Originalusernameunavailable · 03/02/2020 14:02

I didn’t have to go to court at all for my divorce, let alone any of the kids having to go.

saffronshawty · 03/02/2020 14:02

Wtf is he playing at... he's feeding you bullshit. Everything he has said is BS.

HavelockVetinari · 03/02/2020 14:03

Yeah he's lying - no one will have to go to court. It can all be done through a solicitor, or if they agree on everything they can just sign the papers.

At the moment, yes, she is his legal next of kin.

meandmylot · 03/02/2020 14:03

I think it would only go to court if there was a dispute over custody or money but clearly this wouldn't be the case due to the separation agreement that has already been put in place. Suggest he has a free consultation with a solicitor to discuss the divorce process - you'll find out whether he's stringing you on this way.

WellHolyGodMiley · 03/02/2020 14:04

Of course the children do not have to court! Even HE doesnt have to go to court

AnneLovesGilbert · 03/02/2020 14:08

He’s bullshitting you big time. You can google all the info you need.

TheFormidableMrsC · 03/02/2020 14:08

Nope, I did my divorce myself. We did not have to go to court let alone the kids! Utter nonsense.

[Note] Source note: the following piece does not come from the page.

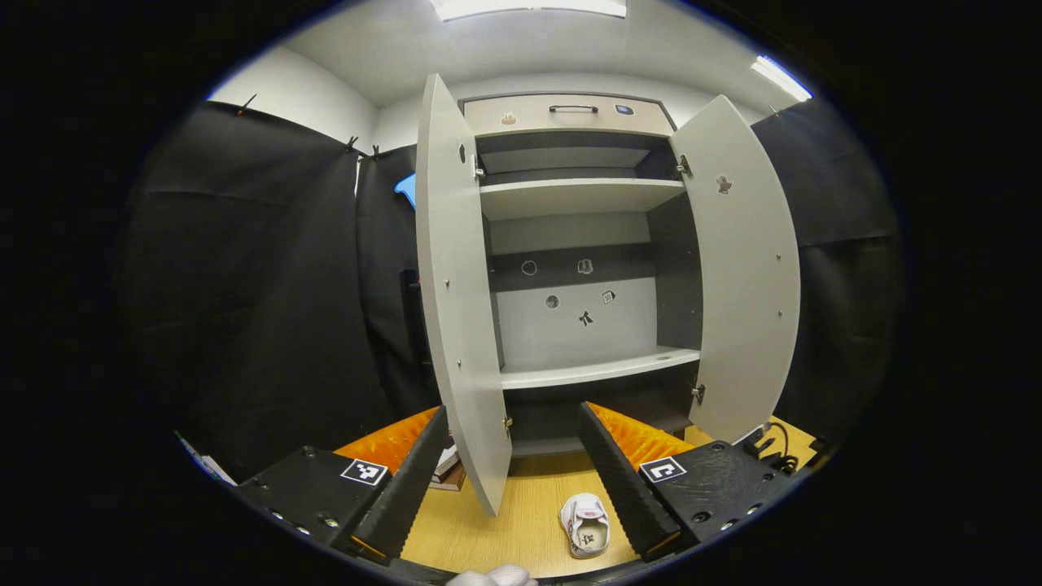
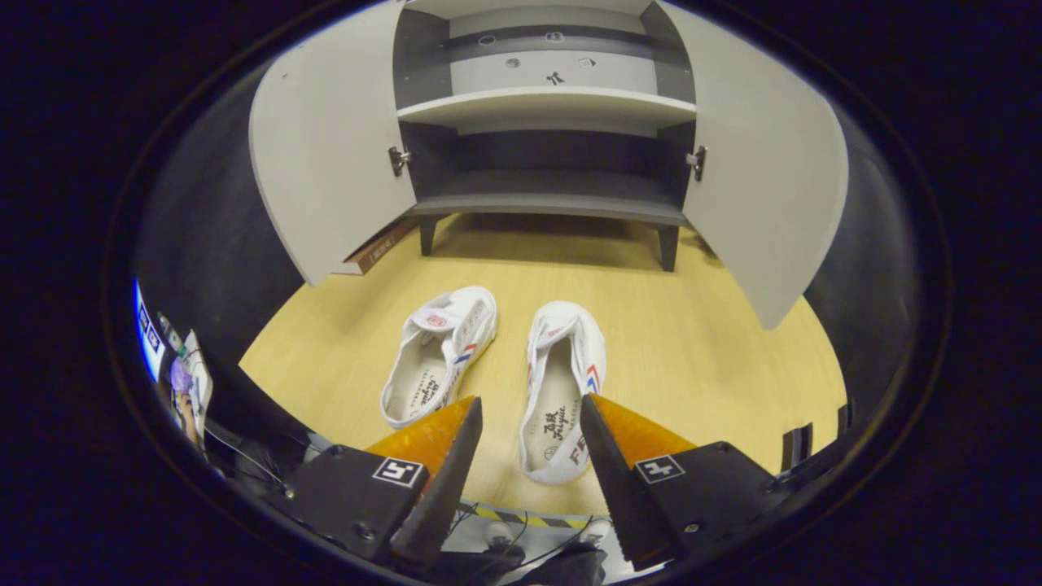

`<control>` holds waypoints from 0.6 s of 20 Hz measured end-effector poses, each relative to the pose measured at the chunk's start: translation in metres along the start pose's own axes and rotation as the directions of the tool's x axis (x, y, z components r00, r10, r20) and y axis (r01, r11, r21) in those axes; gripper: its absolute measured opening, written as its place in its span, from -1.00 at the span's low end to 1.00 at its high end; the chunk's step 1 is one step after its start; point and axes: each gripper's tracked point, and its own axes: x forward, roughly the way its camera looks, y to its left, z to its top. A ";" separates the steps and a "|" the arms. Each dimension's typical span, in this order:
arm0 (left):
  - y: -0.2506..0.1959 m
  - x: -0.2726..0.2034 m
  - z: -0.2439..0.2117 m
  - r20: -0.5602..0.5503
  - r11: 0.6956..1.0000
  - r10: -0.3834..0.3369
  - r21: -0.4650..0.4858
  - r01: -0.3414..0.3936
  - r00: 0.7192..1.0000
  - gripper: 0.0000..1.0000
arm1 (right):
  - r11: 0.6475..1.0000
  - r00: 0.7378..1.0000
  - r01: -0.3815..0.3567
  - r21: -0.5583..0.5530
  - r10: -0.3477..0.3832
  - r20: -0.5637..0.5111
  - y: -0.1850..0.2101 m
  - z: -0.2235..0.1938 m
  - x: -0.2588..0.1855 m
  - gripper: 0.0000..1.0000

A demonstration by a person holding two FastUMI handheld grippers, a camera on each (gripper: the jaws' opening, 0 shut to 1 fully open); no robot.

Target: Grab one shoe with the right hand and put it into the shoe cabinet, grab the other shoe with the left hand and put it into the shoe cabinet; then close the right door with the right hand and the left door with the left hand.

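Both claws stand wide open and empty: the right claw (image 2: 529,443) at the bottom of the right gripper view, its black ribbed fingers (image 2: 446,480) straddling the heel of a shoe, and the left claw (image 1: 514,472) at the bottom of the left gripper view, aimed at the cabinet.

Largest in either view is the tall grey shoe cabinet (image 1: 570,244), centre frame, with the left door (image 1: 456,309) and right door (image 1: 745,268) swung out and its grey shelves bare. Below it spreads the pale wooden floor (image 2: 692,342).

On that floor, in the lower middle of the right gripper view, lie two white canvas shoes with red and blue stripes, toes toward the cabinet. The right-hand shoe (image 2: 562,391) sits just ahead of the right claw; the left-hand shoe (image 2: 440,354) lies just beside it, apart.

The step in hand appears to be the first grasp. To do it well, I judge the right claw should descend over the right-hand shoe's heel, one finger inside the opening and one outside the wall, closing firmly without nudging its neighbour.
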 end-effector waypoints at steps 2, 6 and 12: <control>0.001 -0.001 -0.002 -0.007 1.000 0.001 0.004 -0.001 1.000 0.93 | 1.000 1.000 0.016 0.004 -0.016 -0.020 -0.001 -0.001 0.024 0.58; 0.005 -0.002 -0.004 -0.023 1.000 0.018 0.017 -0.017 1.000 0.93 | 0.999 0.998 0.041 0.026 -0.040 -0.048 -0.005 -0.006 0.063 0.41; 0.002 0.007 -0.008 -0.064 0.998 0.063 0.024 -0.062 0.996 0.94 | 0.999 0.999 0.020 0.035 -0.019 -0.045 -0.006 0.009 0.106 0.31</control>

ComtesseDeSpair · 03/02/2020 14:10

Even after two year’s separation, both parties still have to agree to divorce. Is his wife not willing to agree and he doesn’t want an expensive and bitter legal fight to ensue? His children wouldn’t have to go to court unless he his wife were in dispute about contact - in which case teenage children could be asked to attend court to express their wishes, which obviously would no longer be required once they were adults. If he has a civil relationship with his wife and no arguments over the DC then it sounds like he’s stalling just because he doesn’t want the hassle, to be honest.

However, as to questions of next of kin and you feeling “legally insecure” because he’s married to someone else, you wouldn’t be in any different a position once he’s divorced. A cohabiting partner has no more rights than anyone else, you’d still have no legal status and wouldn’t become his next of kin.

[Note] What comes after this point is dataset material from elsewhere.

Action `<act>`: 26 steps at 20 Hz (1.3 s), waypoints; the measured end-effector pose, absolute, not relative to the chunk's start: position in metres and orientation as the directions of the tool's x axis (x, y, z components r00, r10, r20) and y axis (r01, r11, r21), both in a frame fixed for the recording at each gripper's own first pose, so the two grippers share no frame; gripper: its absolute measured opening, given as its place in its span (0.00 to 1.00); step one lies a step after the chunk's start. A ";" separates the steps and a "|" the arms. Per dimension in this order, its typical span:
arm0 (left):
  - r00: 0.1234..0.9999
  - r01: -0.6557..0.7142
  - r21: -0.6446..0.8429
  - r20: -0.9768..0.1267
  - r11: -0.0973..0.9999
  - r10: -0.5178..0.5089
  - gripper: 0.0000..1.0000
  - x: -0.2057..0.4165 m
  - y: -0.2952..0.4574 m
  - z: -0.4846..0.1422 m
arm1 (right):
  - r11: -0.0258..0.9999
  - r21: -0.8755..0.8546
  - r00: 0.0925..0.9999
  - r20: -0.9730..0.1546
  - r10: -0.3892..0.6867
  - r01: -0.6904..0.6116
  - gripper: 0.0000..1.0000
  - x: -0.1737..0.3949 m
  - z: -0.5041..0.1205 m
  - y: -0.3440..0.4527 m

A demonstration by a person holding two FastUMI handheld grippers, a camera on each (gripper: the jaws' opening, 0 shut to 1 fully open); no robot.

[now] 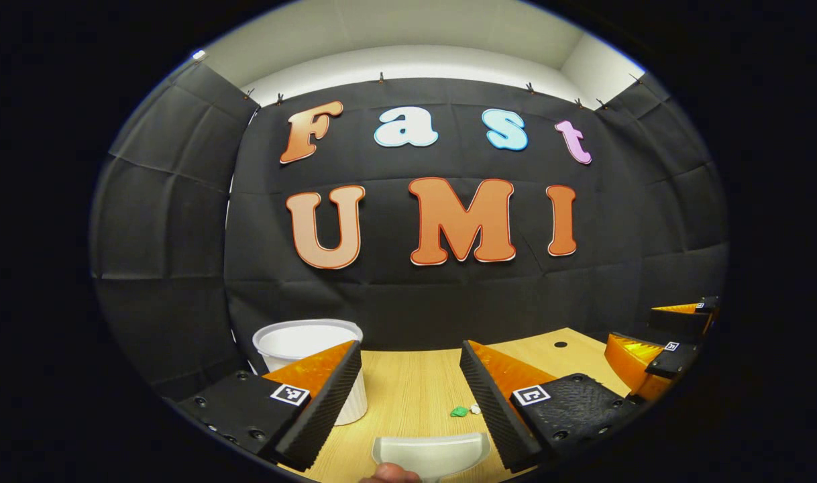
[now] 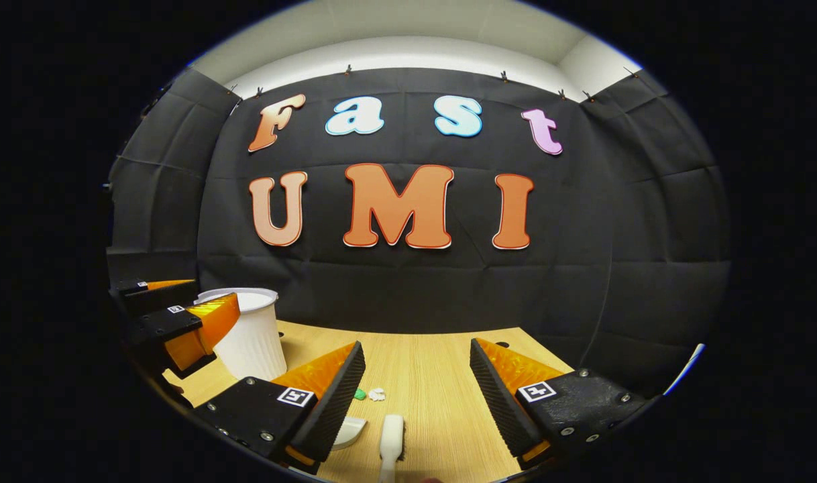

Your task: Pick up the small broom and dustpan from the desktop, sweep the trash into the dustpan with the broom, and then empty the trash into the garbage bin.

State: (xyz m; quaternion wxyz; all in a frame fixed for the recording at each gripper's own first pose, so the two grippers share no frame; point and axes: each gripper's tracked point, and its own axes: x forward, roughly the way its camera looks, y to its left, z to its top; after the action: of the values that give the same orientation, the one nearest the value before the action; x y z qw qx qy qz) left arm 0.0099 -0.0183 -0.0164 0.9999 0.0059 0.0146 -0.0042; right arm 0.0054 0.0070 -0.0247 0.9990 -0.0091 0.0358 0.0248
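Observation:
A white dustpan (image 1: 432,453) lies on the wooden desktop (image 1: 408,372) just below my left gripper (image 1: 408,396), which is open and holds nothing. A fingertip (image 1: 392,475) shows at the dustpan's near edge. Small green and white trash bits (image 1: 465,410) lie ahead of the dustpan. In the right gripper view, the white broom (image 2: 392,436) lies on the desktop (image 2: 435,376) between the open fingers of my right gripper (image 2: 415,396), untouched. The dustpan's corner (image 2: 350,429) and the trash (image 2: 368,394) sit to its left.
A white ribbed garbage bin (image 1: 308,342) stands at the back left of the desktop, also seen as the bin (image 2: 247,335) beside the left gripper (image 2: 214,293). The right gripper (image 1: 633,327) hovers at the right. A small dark hole (image 1: 561,345) marks the desktop.

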 end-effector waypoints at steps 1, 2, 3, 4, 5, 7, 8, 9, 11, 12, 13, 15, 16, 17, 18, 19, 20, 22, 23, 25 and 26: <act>0.999 0.009 0.014 -0.037 1.000 -0.009 0.94 0.012 -0.018 -0.018 | 0.998 -0.018 0.996 -0.077 0.051 -0.053 0.94 0.006 -0.025 0.008; 0.999 0.008 0.016 -0.043 1.000 -0.008 0.94 0.013 -0.018 -0.021 | 0.998 -0.022 0.995 -0.084 0.053 -0.055 0.95 0.007 -0.027 0.008; 0.999 0.011 0.015 -0.050 1.000 -0.010 0.94 0.014 -0.018 -0.023 | 0.998 -0.024 0.994 -0.091 0.055 -0.058 0.95 0.009 -0.029 0.009; 0.998 0.013 0.014 -0.055 1.000 -0.012 0.94 0.013 -0.017 -0.024 | 0.998 -0.024 0.994 -0.096 0.059 -0.062 0.95 0.010 -0.032 0.011; 0.998 0.017 0.010 -0.064 1.000 -0.016 0.94 0.013 -0.018 -0.027 | 0.998 -0.023 0.993 -0.103 0.064 -0.067 0.95 0.011 -0.035 0.013; 0.996 0.026 0.001 -0.089 1.000 -0.025 0.94 0.015 -0.020 -0.034 | 0.997 -0.019 0.990 -0.116 0.076 -0.078 0.95 0.012 -0.037 0.017; 0.994 0.030 -0.002 -0.104 1.000 -0.030 0.94 0.016 -0.021 -0.037 | 0.997 -0.019 0.990 -0.119 0.077 -0.080 0.95 0.013 -0.038 0.017; 0.993 0.033 -0.004 -0.115 0.999 -0.033 0.94 0.017 -0.020 -0.042 | 0.997 -0.023 0.990 -0.123 0.075 -0.079 0.95 0.014 -0.039 0.017; 0.990 0.042 -0.007 -0.136 0.999 -0.042 0.94 0.016 -0.022 -0.046 | 0.997 -0.030 0.988 -0.136 0.072 -0.076 0.94 0.016 -0.044 0.016; 0.989 0.045 -0.008 -0.144 0.999 -0.046 0.94 0.017 -0.022 -0.049 | 0.996 -0.029 0.987 -0.143 0.075 -0.080 0.95 0.016 -0.047 0.018; 0.986 0.051 -0.011 -0.156 0.999 -0.052 0.94 0.017 -0.023 -0.052 | 0.996 -0.028 0.986 -0.151 0.076 -0.081 0.95 0.015 -0.050 0.018; 0.980 0.068 -0.020 -0.188 0.998 -0.070 0.94 0.018 -0.027 -0.062 | 0.996 -0.032 0.981 -0.176 0.075 -0.082 0.94 0.016 -0.058 0.020; 0.975 0.074 -0.024 -0.210 0.997 -0.077 0.94 0.020 -0.029 -0.067 | 0.996 -0.035 0.979 -0.192 0.073 -0.081 0.95 0.016 -0.061 0.019; 0.970 0.082 -0.030 -0.226 0.996 -0.086 0.94 0.019 -0.030 -0.074 | 0.996 -0.036 0.976 -0.206 0.072 -0.081 0.95 0.016 -0.065 0.020; 0.965 0.088 -0.034 -0.245 0.996 -0.094 0.94 0.019 -0.031 -0.079 | 0.996 -0.036 0.973 -0.220 0.070 -0.080 0.95 0.016 -0.071 0.021; 0.959 0.095 -0.043 -0.262 0.995 -0.103 0.94 0.019 -0.033 -0.083 | 0.996 -0.038 0.969 -0.235 0.070 -0.081 0.95 0.017 -0.075 0.022; 0.953 0.103 -0.051 -0.282 0.993 -0.114 0.94 0.020 -0.034 -0.089 | 0.996 -0.042 0.966 -0.251 0.068 -0.081 0.95 0.016 -0.081 0.023; 0.933 0.123 -0.072 -0.332 0.990 -0.140 0.94 0.020 -0.039 -0.106 | 0.995 -0.059 0.954 -0.295 0.061 -0.082 0.95 0.016 -0.094 0.024; 0.919 0.130 -0.085 -0.364 0.988 -0.152 0.94 0.018 -0.042 -0.115 | 0.994 -0.063 0.943 -0.328 0.061 -0.087 0.95 0.016 -0.103 0.025; 0.881 0.136 -0.110 -0.442 0.985 -0.171 0.94 0.016 -0.046 -0.137 | 0.994 -0.058 0.913 -0.404 0.060 -0.090 0.95 0.014 -0.125 0.026; 0.857 0.137 -0.121 -0.483 0.983 -0.179 0.94 0.017 -0.049 -0.151 | 0.994 -0.054 0.895 -0.442 0.057 -0.090 0.95 0.013 -0.138 0.027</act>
State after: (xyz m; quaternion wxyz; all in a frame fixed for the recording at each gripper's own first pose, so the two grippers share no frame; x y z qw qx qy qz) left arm 0.0173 -0.0486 -0.1507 0.9628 -0.0414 0.2542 -0.0822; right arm 0.0132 0.0266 -0.1382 0.9728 -0.0365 0.2257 0.0380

GhoulWithADragonTattoo · 03/02/2020 14:10

I think your DP and his wife could probably be eligible for a no fault divorce now as they have been separated for more than 2 years. It does make me wonder why he isn't seeking a full divorce.

Booboooo · 03/02/2020 14:13

Is he worried you would expect you get engaged once its completed?

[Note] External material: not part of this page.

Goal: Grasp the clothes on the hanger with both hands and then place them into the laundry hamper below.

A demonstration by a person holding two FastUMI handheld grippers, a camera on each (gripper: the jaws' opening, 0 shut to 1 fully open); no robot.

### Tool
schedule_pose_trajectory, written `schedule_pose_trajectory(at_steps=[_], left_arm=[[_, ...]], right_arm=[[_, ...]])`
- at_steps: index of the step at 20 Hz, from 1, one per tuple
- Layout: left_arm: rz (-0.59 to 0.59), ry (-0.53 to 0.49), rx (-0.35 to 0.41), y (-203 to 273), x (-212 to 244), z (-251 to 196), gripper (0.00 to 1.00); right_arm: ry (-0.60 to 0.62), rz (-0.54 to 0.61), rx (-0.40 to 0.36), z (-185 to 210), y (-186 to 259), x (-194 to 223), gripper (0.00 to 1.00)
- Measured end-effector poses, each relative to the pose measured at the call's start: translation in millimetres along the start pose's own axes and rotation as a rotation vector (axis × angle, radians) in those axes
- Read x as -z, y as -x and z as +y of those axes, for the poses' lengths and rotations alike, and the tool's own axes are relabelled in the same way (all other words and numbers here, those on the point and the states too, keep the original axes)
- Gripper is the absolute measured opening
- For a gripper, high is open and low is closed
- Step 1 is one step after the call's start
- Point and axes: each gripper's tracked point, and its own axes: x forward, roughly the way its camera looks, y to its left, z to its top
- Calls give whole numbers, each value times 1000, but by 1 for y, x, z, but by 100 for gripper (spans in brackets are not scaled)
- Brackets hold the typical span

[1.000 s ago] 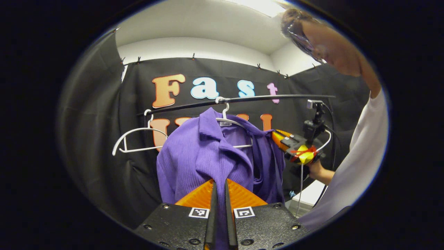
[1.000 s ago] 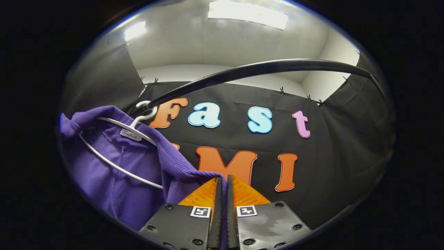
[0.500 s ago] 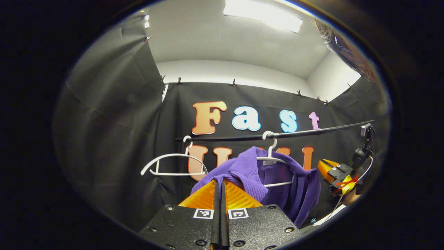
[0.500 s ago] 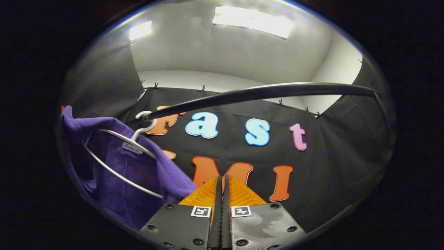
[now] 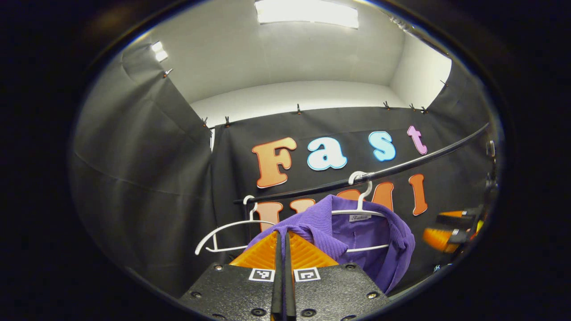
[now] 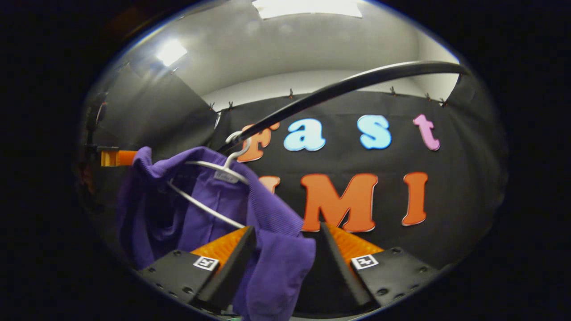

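A purple ribbed garment (image 5: 321, 220) hangs on a white hanger (image 5: 363, 189) from the black rail (image 5: 401, 167). My left gripper (image 5: 282, 236) is shut on a fold of the garment's near shoulder, low in the left gripper view. In the right gripper view the garment (image 6: 276, 214) drapes off the hanger (image 6: 236, 149). A flap of it hangs loose between the wide-apart fingers of my open right gripper (image 6: 287, 238). Neither finger (image 6: 227, 249) presses the cloth. The rail (image 6: 357, 82) arcs overhead.
An empty white hanger (image 5: 223, 228) hangs on the rail left of the garment. The booth's black cloth wall stands close behind the rail. The right gripper's body (image 5: 450, 225) shows blurred at the far right of the left gripper view.
My right gripper has opened and let go of the cloth it was pinching, which now hangs loose between its fingers. My left gripper stays shut on the garment.
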Motion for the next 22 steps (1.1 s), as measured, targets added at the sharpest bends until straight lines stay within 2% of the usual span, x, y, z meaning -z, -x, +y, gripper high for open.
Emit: schedule_pose_trajectory(at_steps=[1,2,3,5,7,8,9,12,17,22], left_arm=[[0,3,-3,1,0,2,2],[-2,5,-10,4,0,5,2],[-3,9,-15,4,-1,8,2],[-3,9,-26,8,-1,15,2],[-2,5,-45,13,-1,25,2],[-3,6,-52,16,-1,27,2],[-2,6,-58,17,-1,29,2],[2,5,-77,17,3,37,2],[-7,-41,-133,-2,5,51,2],[-49,-122,-168,-37,-7,60,5]], right_arm=[[-16,29,-10,12,-1,15,94],[-11,48,10,14,-7,27,94],[7,60,51,3,-8,37,98],[34,85,142,-23,-16,58,97],[18,167,164,-36,-24,89,98],[-8,193,170,-42,-24,100,94],[-30,196,180,-48,-28,103,79],[-54,105,229,-70,-20,69,9],[-61,-116,306,-115,-13,-31,7],[-68,-246,426,-177,-28,-87,7]])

oldstudentmum · 03/02/2020 14:13

Does he have a will ? Does he own a house ? Do you have a mortgage together? I would be very concerned and like others have said I’d be off. But all that aside no one goes to court certainly not the kids! You can get a divorce on line costs less than 300 I believe.

moobar · 03/02/2020 14:16

England or Scotland?

Scotland separation agreement deals with all financial stuff.

Divorce 2 year no consent 1 year consent.

Welfare affidavits needed for children if under 16, so costs with outlays and vat about 1000.

If over 16 less than 200.

user14928465 · 03/02/2020 14:17

How much more legally secure do you think you'd be if he had divorced? It hardly sounds like he's going to marry you.

Durgasarrow · 03/02/2020 14:18

That's not your partner. You are living with someone else's husband.

arethereanyleftatall · 03/02/2020 14:18

Some of the responses are slightly disingenuous. Yes, you don't need to go to court IF you both agree on everything. But for the ops dh particular situation, maybe he would have to, we don't know enough.

AcrossthePond55 · 03/02/2020 14:19

Let me guess.....you feel it's time the two of you seriously considered marriage and this is his excuse, right?

But remember that even if he's divorced that doesn't make you his next of kin or give you any legal rights if you aren't married. Of course, legal paperwork can be done for that to cover an unmarried couple.

Urkiddingright · 03/02/2020 14:20

Yeah, he’s bullshitting you. Nobody has to go to court, they have had an amicable separation so there’s literally nothing to fight over.

as29267 · 03/02/2020 14:20

Thanks guys - all very helpful.

OP posts:
as29267 · 03/02/2020 14:21

I'm in Scotland...not sure if this makes a difference

OP posts:
lunar1 · 03/02/2020 14:22

The only reason it would have to go to court is if there are problems you don't know about.

Who owns your current home? Are you financially connected? Does he have a will and have you seen it?